Dalam konteks ini, ketika pemerintah daerah memberlakukan aturan kewajiban berbusana muslimah, seyogianya pemberlakuan aturan itu diawali dengan pembinaan keagamaan yang intens kepada seluruh pihak terkait. Pembinaan itu bisa diberikan dalam berbagai bentuk, ceramah, majlis taklim atau pesantren kilat misalnya, untuk menanamkan aqidah kepada segenap aparatur pemerintah, siswi di sekolah dan para mahasiswi di kampus- kampus. Dengan kegiatan seperti ini diharapkan secara simultan terjadi pemahaman yang benar bagi segenap aparatur pemerintah dan seluruh pelajar tentang hakekat di balik pemberlakuan wajib jilbab itu.

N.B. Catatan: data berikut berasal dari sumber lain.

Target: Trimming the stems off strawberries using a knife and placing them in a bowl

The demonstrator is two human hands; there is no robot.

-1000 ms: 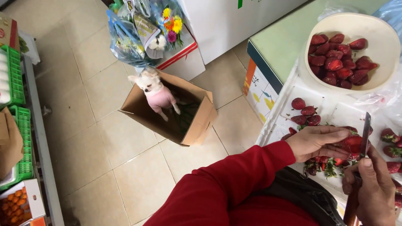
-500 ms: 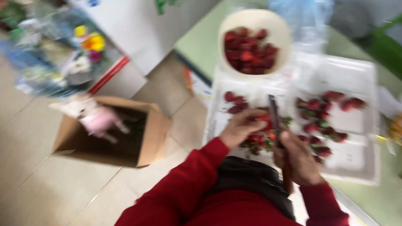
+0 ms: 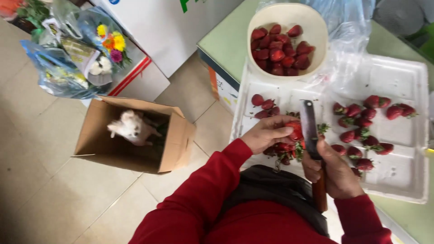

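Note:
My left hand (image 3: 266,134) pinches a red strawberry (image 3: 294,130) over the white foam tray (image 3: 398,180). My right hand (image 3: 333,169) grips a knife (image 3: 310,129) by its wooden handle, the dark blade upright and touching the strawberry's right side. Cut green tops and more strawberries (image 3: 283,151) lie just beneath my hands. Loose strawberries with stems (image 3: 361,126) are scattered over the tray to the right. A cream bowl (image 3: 316,31) at the tray's far end is full of trimmed strawberries (image 3: 280,49).
A small white dog (image 3: 129,128) sits in an open cardboard box (image 3: 176,144) on the tiled floor at left. Bagged flowers (image 3: 86,49) lean on a white box behind it. The tray rests on a green table (image 3: 226,36); clear plastic (image 3: 348,27) lies by the bowl.
The view swung and has steadied over the tray. My hands stay together at the strawberry and knife. The dog has sunk from standing up in the box to lower inside it.

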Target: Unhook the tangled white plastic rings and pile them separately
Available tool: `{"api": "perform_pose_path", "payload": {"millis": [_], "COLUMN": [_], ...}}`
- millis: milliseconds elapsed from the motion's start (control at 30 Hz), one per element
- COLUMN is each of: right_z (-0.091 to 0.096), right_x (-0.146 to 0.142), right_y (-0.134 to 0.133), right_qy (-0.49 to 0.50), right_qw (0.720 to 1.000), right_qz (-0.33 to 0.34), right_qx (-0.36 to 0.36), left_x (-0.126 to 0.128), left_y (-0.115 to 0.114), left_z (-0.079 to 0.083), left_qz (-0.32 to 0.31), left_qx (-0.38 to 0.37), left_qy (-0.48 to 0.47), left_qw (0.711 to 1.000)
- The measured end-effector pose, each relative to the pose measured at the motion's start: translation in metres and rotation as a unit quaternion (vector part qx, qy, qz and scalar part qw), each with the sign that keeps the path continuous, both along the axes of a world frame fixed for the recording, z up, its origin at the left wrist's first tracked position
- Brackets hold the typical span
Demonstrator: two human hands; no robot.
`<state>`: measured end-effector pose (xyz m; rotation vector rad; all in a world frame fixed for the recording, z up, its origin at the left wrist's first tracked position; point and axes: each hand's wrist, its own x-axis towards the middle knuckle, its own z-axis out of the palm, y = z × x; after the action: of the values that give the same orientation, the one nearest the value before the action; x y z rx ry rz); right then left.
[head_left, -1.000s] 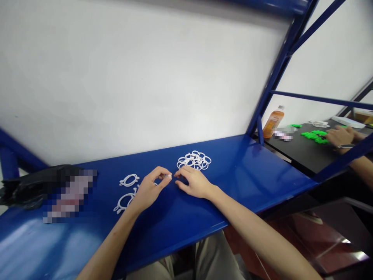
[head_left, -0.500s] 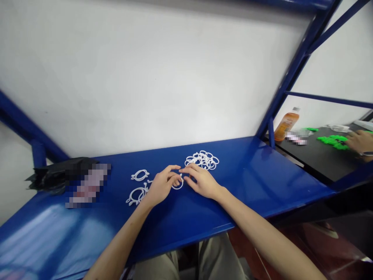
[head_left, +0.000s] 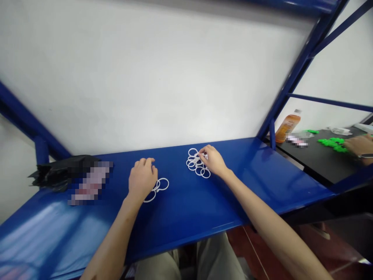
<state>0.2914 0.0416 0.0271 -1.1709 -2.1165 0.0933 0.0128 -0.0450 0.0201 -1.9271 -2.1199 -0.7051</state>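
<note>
My left hand (head_left: 142, 177), fingers loosely bent and a little apart, is over the left group of thin white rings (head_left: 164, 184) and hides part of it. Each ring seems to have a small knob. No ring shows between the fingers of that hand. At the right-hand pile of white rings (head_left: 190, 165), my right hand (head_left: 214, 160) has thumb and forefinger pinched together on a ring at the pile's upper right side. The fingers cover some of the pile, so the exact grip is partly hidden. All the rings lie on the blue table (head_left: 180, 217).
A black plastic bag (head_left: 58, 171) and a blurred-out packet (head_left: 91, 182) lie at the left. Blue frame posts (head_left: 272, 134) and a white wall panel (head_left: 157, 77) stand behind. On the dark table at right are an orange bottle (head_left: 288, 126), green pieces (head_left: 333, 144) and another person's hand (head_left: 359, 146).
My hands have moved apart: the left went left over the left rings, the right went to the pile. The ring between them no longer shows there. The pile is more spread downward.
</note>
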Motion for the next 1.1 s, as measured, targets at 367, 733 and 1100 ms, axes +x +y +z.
{"api": "perform_pose_path", "payload": {"millis": [367,733,1100], "right_z": [0.004,-0.002,-0.040], "right_x": [-0.005,-0.019,-0.064], "right_y": [0.042,-0.005,-0.051], "right_qy": [-0.138,-0.078,0.098], "right_qw": [0.987,0.996,0.968], "right_qz": [-0.052,0.001,0.203], "right_qx": [-0.068,0.049,-0.115], "left_x": [-0.012,-0.006,0.024], "left_y": [-0.003,0.000,-0.002], "left_z": [0.000,0.002,0.000], "left_qz": [0.062,0.008,-0.254], "left_qx": [-0.183,-0.084,-0.126], "left_qy": [0.086,-0.017,-0.404], "left_qw": [0.977,0.996,0.870]}}
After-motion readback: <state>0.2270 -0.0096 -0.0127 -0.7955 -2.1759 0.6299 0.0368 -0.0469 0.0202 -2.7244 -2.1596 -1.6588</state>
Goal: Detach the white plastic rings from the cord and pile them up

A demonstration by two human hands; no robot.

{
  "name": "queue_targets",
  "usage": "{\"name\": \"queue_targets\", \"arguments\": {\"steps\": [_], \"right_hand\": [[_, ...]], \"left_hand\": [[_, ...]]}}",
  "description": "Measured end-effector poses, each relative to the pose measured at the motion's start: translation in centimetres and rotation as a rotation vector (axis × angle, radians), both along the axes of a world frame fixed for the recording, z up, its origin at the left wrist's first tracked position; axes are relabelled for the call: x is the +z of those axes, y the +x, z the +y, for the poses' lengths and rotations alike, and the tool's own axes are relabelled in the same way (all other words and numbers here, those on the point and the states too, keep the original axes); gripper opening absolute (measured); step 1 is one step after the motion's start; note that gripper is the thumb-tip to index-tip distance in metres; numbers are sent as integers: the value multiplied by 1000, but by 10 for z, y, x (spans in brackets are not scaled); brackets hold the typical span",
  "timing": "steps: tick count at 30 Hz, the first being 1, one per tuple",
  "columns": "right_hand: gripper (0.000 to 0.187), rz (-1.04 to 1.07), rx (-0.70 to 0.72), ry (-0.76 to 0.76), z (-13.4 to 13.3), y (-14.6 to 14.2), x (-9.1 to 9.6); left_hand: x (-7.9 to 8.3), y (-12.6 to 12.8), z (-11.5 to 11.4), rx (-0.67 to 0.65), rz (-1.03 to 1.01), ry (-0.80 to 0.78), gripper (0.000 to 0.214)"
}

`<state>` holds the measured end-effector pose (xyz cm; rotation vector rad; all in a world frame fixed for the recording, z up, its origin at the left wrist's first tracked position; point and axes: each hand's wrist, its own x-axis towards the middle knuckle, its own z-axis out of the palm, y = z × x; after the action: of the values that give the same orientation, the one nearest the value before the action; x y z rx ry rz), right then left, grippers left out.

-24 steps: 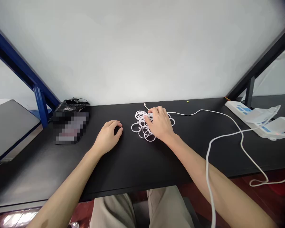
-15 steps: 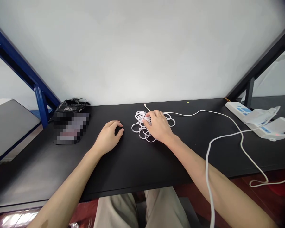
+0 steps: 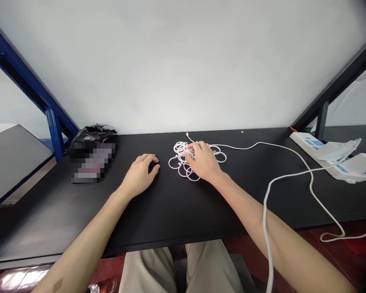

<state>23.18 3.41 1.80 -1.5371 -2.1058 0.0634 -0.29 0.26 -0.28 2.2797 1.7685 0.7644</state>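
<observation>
A pile of thin white rings [image 3: 189, 173] lies on the black table, several of them overlapping. My right hand [image 3: 203, 160] rests over the pile, thumb and fingers apart, and covers part of it. Whether any ring is pinched beneath the palm is hidden. To the left of the pile, my left hand [image 3: 141, 173] lies on the tabletop with its fingers curved and a gap between thumb and forefinger. Nothing is in it, and it does not touch the rings.
A white cable [image 3: 280, 146] runs from behind the rings to the right, and another stretch crosses over my right forearm. White-and-blue packaging [image 3: 323, 152] lies at the right. A black plastic bag [image 3: 94, 134] sits at the back left, beside a blurred-out item [image 3: 93, 162].
The camera's view has tilted very slightly. Both hands and the rings stay in place.
</observation>
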Motion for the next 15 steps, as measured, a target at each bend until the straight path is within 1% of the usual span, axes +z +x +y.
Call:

Ketika pemakaian busana muslimah dilakukan dengan kesadaran dan pemahaman aqidah yang benar, maka insyaallah fenomena salah kaprah dalam pemakaian busana muslimah selama ini akan berkurang. Jilbab tidak lagi dianggap sebagai aksesoris penampilan seorang wanita saat dia mau saja, namun pemakaian jilbab benar-benar akan membumi dalam diri pemakainya yang pada akhirnya jilbab itu akan benar-benar membumi dalam makna yang sesungguhnya di ranah negeri tercinta ini yang bermayoritas muslim.
Ketika jilbab sudah membumi, maka efeknya tidak hanya akan terlihat dalam bentuk benarnya cara pemakaian jilbab itu secara syariat, tapi lebih dari itu kita akan melihat prilaku Islami yang diperlihatkan oleh segenap pemakainya. Kita akan temukan wanita-wanita shalehah yang berprilaku santun, sopan, dan simpatik di balik anggunnya busana muslimah yang membalutnya. Semoga! Wallahu a’lam bissawab.